Much has been said of the flatness noticeable at the bottom of the swinging arcs of all good players. Although it is important more as an indication than as a cause, it is nevertheless something that the average golfer should strive to attain.

It is a distinguishing mark of the consistent player.

The drawing, above, has been made from an actual position in the swing, with the approximate path of the club-head sketched in. Please observe that as the wrists were straightened out, the flatness made its appearance prior to contact.
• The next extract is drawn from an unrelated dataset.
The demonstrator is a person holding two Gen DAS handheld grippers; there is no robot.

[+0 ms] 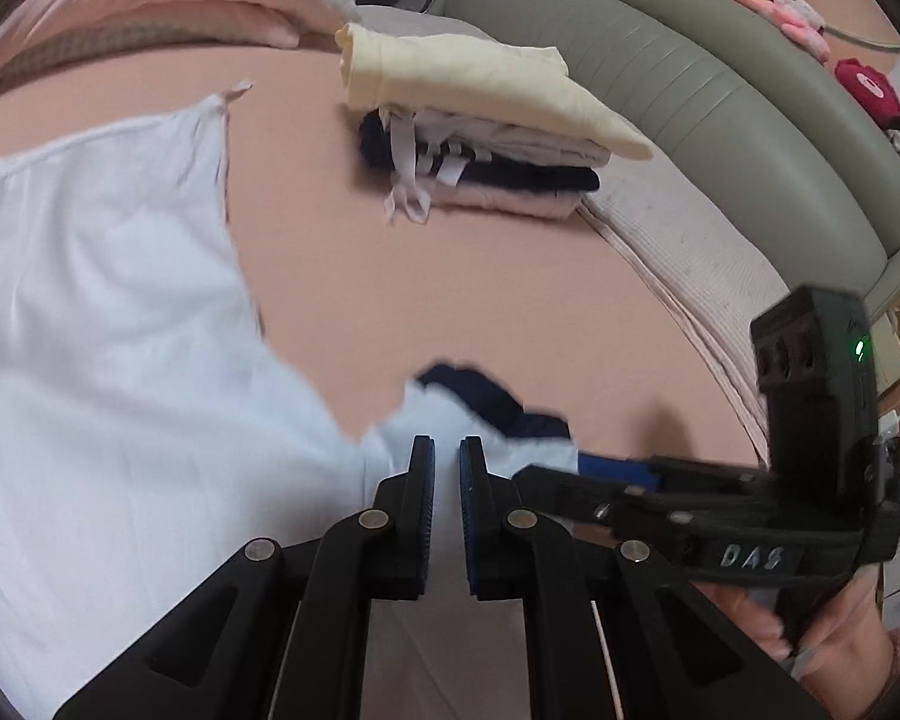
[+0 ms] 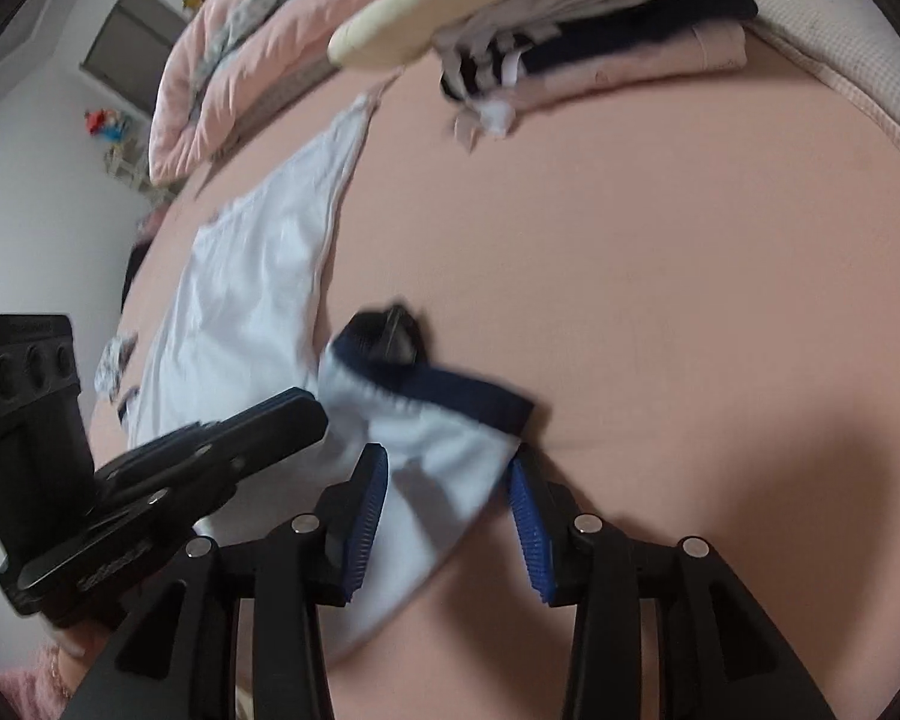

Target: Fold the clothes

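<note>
1 white shirt [image 1: 108, 312], L gripper [image 1: 447, 450] pinching its sleeve, R gripper [image 2: 450, 480] wide open around cuff, 1 folded stack [image 1: 486, 138]

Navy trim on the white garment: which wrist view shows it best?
Right wrist: the navy trim runs unobstructed across the white garment, just beyond the open right gripper. Left wrist shows only a blurred bit past the fingertips.

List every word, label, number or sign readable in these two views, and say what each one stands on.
"DAS": pale raised letters on the black body of the right gripper, seen from the left wrist camera.
Raised lettering on the black body of the left gripper, in the right wrist view: too blurred to read.
Nothing readable on the white garment or the stack of folded clothes.
</note>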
In other words, this being a driving swing, the club-head reached the level of the ball a little before striking it, so that the blow was directed approximately horizontally and squarely against the back of the ball. Notice that the head of the club has not come up abruptly after impact, but is still relatively close to the ground.

Factors in Flat Arc

Obviously, the coordination of several factors has been necessary to make this flatness possible. One has been the shifting of the hips toward the ball in the earlier stages of the downstroke. Had the player “stayed back on his right foot”, his swing must have come up abruptly. Another factor has been the delay in straightening out the wrist bend, for this has made it possible for the head and right side to hold the swing down.

But of equal, if not greater importance, has been the player’s success in letting the club go. Upon a mere glance at the picture, one quite forcibly gets the impression that the club is being re-strained only by whatever force is necessary to keep it from leaving the hands. It is not so much being forced through as allowed to go freely after the ball.

Club-head Swinging Freely at Impact

The fact is that this club was swinging freely at impact. Every possible bit of power from hips, back, arms and hands had been used to give it speed and then–the club-head was freed, to expend its momentum on the ball and in the follow-through. The pose at the finish, which all of us like to visualize, as the epitome of grace, should be arrived at without further effort. The work has been done. The player’s balance should be so perfect that all effort will have subsided. The residual momentum of the club must do the rest.

The other illustration, Figure 14, presents an example of the type of swing that comes up abruptly from the ball. The final destructive factor has been the sudden shortening of the left arm. It is easy to see here that the club is being and has been restrained, instead of being allowed to use without diminution the energy stored up by the high velocity it had acquired.